* HOW TO COMPLETE THIS TASK *
Whenever the string "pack" appears in a line of the listing below, that line counts. Say how many lines count, and give nothing else.

* PROVIDED DATA *
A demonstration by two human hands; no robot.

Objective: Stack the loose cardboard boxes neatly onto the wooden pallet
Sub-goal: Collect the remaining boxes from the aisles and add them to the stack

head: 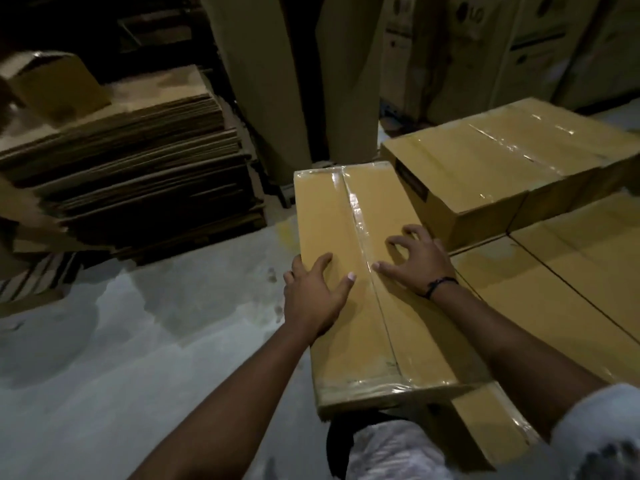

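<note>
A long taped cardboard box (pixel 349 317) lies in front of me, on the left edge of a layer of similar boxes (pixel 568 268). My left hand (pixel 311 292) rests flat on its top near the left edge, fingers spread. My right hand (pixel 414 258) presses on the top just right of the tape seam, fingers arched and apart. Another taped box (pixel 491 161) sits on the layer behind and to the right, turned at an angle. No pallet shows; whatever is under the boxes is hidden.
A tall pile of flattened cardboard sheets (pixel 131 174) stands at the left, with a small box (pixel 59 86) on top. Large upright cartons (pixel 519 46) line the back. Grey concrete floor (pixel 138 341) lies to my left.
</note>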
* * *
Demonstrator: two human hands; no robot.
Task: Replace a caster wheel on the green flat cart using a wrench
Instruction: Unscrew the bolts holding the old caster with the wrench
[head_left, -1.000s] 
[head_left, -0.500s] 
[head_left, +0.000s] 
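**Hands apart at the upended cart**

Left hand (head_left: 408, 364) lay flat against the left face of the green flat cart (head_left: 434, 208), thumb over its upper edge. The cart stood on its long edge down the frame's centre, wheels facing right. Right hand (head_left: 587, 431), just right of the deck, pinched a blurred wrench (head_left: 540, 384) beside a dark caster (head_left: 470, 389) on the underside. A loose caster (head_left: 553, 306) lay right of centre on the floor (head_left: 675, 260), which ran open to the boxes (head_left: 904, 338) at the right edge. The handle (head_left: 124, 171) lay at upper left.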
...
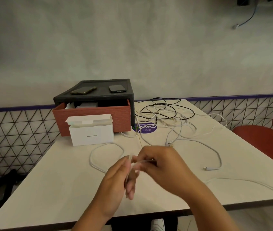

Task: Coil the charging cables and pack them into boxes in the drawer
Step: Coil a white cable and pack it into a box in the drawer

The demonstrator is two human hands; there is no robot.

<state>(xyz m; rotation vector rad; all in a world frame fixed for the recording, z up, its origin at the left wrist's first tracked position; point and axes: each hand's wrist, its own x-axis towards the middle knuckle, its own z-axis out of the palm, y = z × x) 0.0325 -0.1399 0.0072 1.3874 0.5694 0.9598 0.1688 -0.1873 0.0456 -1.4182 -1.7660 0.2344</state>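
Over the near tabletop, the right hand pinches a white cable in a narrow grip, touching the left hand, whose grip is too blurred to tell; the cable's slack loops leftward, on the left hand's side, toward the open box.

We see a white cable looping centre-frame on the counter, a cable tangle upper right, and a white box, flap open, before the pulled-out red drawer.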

* RESPONSE TO THIS EXERCISE *
2